**TASK PROMPT**
Repeat the records given below in full, with no changes.

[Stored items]
= = =
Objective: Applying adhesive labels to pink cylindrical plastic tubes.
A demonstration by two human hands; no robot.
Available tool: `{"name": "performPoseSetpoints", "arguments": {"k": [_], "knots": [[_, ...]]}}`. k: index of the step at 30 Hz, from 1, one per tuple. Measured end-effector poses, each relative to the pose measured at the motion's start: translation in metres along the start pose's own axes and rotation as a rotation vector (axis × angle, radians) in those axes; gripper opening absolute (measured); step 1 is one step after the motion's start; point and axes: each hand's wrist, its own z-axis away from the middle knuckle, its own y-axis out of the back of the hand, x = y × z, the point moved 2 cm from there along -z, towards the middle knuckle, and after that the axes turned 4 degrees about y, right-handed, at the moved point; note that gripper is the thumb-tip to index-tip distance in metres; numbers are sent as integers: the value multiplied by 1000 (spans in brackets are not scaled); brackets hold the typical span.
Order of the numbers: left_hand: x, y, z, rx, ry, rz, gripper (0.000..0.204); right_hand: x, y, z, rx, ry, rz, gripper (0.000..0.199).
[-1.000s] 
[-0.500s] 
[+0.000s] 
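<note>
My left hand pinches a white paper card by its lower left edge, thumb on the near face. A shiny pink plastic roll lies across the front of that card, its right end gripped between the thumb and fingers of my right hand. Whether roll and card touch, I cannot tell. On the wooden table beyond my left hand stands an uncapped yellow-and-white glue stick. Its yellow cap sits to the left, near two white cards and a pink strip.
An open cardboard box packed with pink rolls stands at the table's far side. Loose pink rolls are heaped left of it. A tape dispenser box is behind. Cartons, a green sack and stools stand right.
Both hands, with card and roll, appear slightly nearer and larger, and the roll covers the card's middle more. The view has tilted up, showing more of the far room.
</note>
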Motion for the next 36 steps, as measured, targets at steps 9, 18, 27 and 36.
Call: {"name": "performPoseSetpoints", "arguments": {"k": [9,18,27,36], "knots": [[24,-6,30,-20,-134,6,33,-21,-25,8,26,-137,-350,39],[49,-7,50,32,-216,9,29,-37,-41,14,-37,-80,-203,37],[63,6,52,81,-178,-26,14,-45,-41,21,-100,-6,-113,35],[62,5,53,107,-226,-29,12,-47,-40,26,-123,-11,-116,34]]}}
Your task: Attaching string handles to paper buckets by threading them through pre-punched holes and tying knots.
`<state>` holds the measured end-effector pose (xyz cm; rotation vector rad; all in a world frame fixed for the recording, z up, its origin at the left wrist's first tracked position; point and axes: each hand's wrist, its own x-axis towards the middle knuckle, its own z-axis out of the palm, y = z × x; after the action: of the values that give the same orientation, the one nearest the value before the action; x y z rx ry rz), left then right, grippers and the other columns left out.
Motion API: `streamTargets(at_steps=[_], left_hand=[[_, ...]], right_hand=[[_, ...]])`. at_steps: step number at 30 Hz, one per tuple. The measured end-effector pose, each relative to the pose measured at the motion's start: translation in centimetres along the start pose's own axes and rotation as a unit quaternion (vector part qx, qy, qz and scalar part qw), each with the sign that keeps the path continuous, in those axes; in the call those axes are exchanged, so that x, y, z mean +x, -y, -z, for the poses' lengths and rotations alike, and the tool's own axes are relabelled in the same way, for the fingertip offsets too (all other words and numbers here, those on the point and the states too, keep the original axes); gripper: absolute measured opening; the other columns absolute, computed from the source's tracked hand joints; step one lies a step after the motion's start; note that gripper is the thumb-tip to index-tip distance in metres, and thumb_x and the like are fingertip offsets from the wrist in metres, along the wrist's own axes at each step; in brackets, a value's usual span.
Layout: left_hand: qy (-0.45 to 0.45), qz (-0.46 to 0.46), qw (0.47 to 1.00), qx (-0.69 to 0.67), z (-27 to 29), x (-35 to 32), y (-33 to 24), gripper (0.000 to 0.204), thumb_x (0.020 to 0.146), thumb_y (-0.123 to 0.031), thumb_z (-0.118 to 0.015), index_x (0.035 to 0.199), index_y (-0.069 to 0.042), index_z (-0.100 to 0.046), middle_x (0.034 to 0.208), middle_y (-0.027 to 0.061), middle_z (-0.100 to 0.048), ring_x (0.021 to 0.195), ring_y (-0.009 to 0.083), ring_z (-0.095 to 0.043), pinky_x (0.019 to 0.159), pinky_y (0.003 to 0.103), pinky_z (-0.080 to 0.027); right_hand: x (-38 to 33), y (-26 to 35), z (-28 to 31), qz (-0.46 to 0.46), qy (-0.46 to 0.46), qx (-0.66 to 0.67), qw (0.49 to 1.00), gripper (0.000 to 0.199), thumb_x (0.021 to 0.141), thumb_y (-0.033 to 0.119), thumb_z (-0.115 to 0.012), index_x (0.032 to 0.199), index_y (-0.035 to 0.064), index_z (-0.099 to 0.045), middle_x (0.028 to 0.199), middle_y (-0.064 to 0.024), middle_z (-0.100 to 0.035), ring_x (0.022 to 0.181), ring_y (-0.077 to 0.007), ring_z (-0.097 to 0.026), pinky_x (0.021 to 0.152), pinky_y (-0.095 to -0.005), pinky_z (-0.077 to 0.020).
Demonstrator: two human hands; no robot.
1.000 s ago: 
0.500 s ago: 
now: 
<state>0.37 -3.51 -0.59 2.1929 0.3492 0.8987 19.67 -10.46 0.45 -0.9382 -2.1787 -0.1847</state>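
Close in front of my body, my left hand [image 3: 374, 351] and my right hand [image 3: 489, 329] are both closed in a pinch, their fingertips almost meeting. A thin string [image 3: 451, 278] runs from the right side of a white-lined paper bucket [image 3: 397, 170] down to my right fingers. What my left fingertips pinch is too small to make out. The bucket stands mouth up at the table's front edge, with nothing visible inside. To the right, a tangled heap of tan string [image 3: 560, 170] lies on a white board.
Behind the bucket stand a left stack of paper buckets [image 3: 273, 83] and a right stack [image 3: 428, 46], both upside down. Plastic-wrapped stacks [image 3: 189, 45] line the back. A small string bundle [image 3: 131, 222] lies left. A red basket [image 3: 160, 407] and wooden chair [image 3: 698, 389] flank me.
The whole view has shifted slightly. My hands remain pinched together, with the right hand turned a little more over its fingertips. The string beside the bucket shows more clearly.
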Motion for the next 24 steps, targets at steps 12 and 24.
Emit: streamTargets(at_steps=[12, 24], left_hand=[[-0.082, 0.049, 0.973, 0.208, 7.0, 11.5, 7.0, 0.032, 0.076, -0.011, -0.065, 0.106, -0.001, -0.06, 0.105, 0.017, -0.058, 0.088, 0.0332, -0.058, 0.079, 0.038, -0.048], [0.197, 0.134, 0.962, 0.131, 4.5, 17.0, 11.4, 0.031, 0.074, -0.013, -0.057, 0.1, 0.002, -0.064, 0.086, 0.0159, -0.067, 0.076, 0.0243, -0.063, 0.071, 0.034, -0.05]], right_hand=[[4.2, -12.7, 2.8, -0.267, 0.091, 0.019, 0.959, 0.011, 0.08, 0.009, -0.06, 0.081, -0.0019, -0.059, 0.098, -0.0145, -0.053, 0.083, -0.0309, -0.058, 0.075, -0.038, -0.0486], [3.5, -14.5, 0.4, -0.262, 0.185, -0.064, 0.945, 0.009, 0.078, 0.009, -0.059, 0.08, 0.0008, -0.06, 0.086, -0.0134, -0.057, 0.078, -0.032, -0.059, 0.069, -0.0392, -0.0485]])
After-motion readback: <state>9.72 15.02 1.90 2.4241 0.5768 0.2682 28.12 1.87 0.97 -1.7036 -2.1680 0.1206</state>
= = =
**RESPONSE**
Objective: Applying adhesive labels to pink cylindrical plastic tubes.
A demonstration by two human hands; no robot.
Available tool: `{"name": "performPoseSetpoints", "arguments": {"k": [_], "knots": [[_, ...]]}}`. k: index of the step at 30 Hz, from 1, one per tuple. Measured end-effector poses, each relative to the pose measured at the motion's start: translation in metres along the start pose's own axes and rotation as a rotation vector (axis × angle, radians) in those axes; gripper opening absolute (measured); step 1 is one step after the motion's start; point and axes: each hand's wrist, its own z-axis away from the middle knuckle, its own y-axis out of the back of the hand, x = y × z, the point moved 2 cm from there along -z, towards the middle knuckle, and after that the axes turned 4 degrees about y, right-handed, at the moved point; note that gripper is the thumb-tip to index-tip distance in metres; numbers are sent as integers: the value multiplied by 1000 (spans in brackets are not scaled); brackets hold the typical span.
Order of the numbers: left_hand: x, y, z, rx, ry, rz, gripper (0.000..0.204); right_hand: x, y, z, rx, ry, rz, gripper (0.000..0.199).
[-1.000s] 
[-0.500s] 
[+0.000s] 
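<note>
My left hand pinches a white paper card by its lower left edge, thumb on the near face. A shiny pink plastic roll lies across the front of that card, its right end gripped between the thumb and fingers of my right hand. Whether roll and card touch, I cannot tell. On the wooden table beyond my left hand stands an uncapped yellow-and-white glue stick. Its yellow cap sits to the left, near two white cards and a pink strip.
An open cardboard box packed with pink rolls stands at the table's far side. Loose pink rolls are heaped left of it. A tape dispenser box is behind. Cartons, a green sack and stools stand right.
Both hands, with card and roll, appear slightly nearer and larger, and the roll covers the card's middle more. The view has tilted up, showing more of the far room.
</note>
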Motion for the next 36 steps, as measured, targets at steps 9, 18, 27 and 36.
Call: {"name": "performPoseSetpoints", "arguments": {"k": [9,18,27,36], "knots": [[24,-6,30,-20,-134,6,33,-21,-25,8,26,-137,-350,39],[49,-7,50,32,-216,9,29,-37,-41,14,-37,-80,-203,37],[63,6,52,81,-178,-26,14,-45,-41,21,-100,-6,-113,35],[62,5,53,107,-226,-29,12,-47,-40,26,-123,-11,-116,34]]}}
Your task: Attaching string handles to paper buckets by threading them through pre-punched holes and tying knots.
`<state>` holds the measured end-effector pose (xyz cm; rotation vector rad; all in a world frame fixed for the recording, z up, its origin at the left wrist's first tracked position; point and axes: each hand's wrist, its own x-axis towards the middle knuckle, its own z-axis out of the palm, y = z × x; after the action: of the values that give the same orientation, the one nearest the value before the action; x y z rx ry rz), left then right, grippers and the other columns left out.
Motion API: `streamTargets(at_steps=[_], left_hand=[[_, ...]], right_hand=[[_, ...]])`. at_steps: step number at 30 Hz, one per tuple. The measured end-effector pose, each relative to the pose measured at the motion's start: translation in centimetres along the start pose's own axes and rotation as a unit quaternion (vector part qx, qy, qz and scalar part qw), each with the sign that keeps the path continuous, in those axes; in the call those axes are exchanged, so that x, y, z mean +x, -y, -z, for the poses' lengths and rotations alike, and the tool's own axes are relabelled in the same way, for the fingertip offsets too (all other words and numbers here, those on the point and the states too, keep the original axes); gripper: absolute measured opening; the other columns absolute, computed from the source's tracked hand joints; step one lies a step after the motion's start; note that gripper is the thumb-tip to index-tip distance in metres, and thumb_x and the like are fingertip offsets from the wrist in metres, along the wrist's own axes at each step; in brackets, a value's usual span.
Layout: left_hand: qy (-0.45 to 0.45), qz (-0.46 to 0.46), qw (0.47 to 1.00), qx (-0.69 to 0.67), z (-27 to 29), x (-35 to 32), y (-33 to 24), gripper (0.000 to 0.204), thumb_x (0.020 to 0.146), thumb_y (-0.123 to 0.031), thumb_z (-0.118 to 0.015), index_x (0.035 to 0.199), index_y (-0.069 to 0.042), index_z (-0.100 to 0.046), middle_x (0.034 to 0.208), middle_y (-0.027 to 0.061), middle_z (-0.100 to 0.048), ring_x (0.021 to 0.195), ring_y (-0.009 to 0.083), ring_z (-0.095 to 0.043), pinky_x (0.019 to 0.159), pinky_y (0.003 to 0.103), pinky_z (-0.080 to 0.027); right_hand: x (-38 to 33), y (-26 to 35), z (-28 to 31), qz (-0.46 to 0.46), qy (-0.46 to 0.46), qx (-0.66 to 0.67), qw (0.49 to 1.00), gripper (0.000 to 0.199), thumb_x (0.021 to 0.141), thumb_y (-0.033 to 0.119), thumb_z (-0.115 to 0.012), index_x (0.032 to 0.199), index_y (-0.035 to 0.064), index_z (-0.099 to 0.045), middle_x (0.028 to 0.199), middle_y (-0.064 to 0.024), middle_z (-0.100 to 0.035), ring_x (0.022 to 0.181), ring_y (-0.077 to 0.007), ring_z (-0.097 to 0.026), pinky_x (0.021 to 0.152), pinky_y (-0.095 to -0.005), pinky_z (-0.077 to 0.020).
Demonstrator: two human hands; no robot.
1.000 s ago: 
0.500 s ago: 
now: 
<state>0.37 -3.51 -0.59 2.1929 0.3492 0.8987 19.67 -10.46 0.45 -0.9382 -2.1787 -0.1847</state>
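Close in front of my body, my left hand [image 3: 374, 351] and my right hand [image 3: 489, 329] are both closed in a pinch, their fingertips almost meeting. A thin string [image 3: 451, 278] runs from the right side of a white-lined paper bucket [image 3: 397, 170] down to my right fingers. What my left fingertips pinch is too small to make out. The bucket stands mouth up at the table's front edge, with nothing visible inside. To the right, a tangled heap of tan string [image 3: 560, 170] lies on a white board.
Behind the bucket stand a left stack of paper buckets [image 3: 273, 83] and a right stack [image 3: 428, 46], both upside down. Plastic-wrapped stacks [image 3: 189, 45] line the back. A small string bundle [image 3: 131, 222] lies left. A red basket [image 3: 160, 407] and wooden chair [image 3: 698, 389] flank me.
The whole view has shifted slightly. My hands remain pinched together, with the right hand turned a little more over its fingertips. The string beside the bucket shows more clearly.
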Motion for the next 24 steps, targets at steps 12 and 24.
Emit: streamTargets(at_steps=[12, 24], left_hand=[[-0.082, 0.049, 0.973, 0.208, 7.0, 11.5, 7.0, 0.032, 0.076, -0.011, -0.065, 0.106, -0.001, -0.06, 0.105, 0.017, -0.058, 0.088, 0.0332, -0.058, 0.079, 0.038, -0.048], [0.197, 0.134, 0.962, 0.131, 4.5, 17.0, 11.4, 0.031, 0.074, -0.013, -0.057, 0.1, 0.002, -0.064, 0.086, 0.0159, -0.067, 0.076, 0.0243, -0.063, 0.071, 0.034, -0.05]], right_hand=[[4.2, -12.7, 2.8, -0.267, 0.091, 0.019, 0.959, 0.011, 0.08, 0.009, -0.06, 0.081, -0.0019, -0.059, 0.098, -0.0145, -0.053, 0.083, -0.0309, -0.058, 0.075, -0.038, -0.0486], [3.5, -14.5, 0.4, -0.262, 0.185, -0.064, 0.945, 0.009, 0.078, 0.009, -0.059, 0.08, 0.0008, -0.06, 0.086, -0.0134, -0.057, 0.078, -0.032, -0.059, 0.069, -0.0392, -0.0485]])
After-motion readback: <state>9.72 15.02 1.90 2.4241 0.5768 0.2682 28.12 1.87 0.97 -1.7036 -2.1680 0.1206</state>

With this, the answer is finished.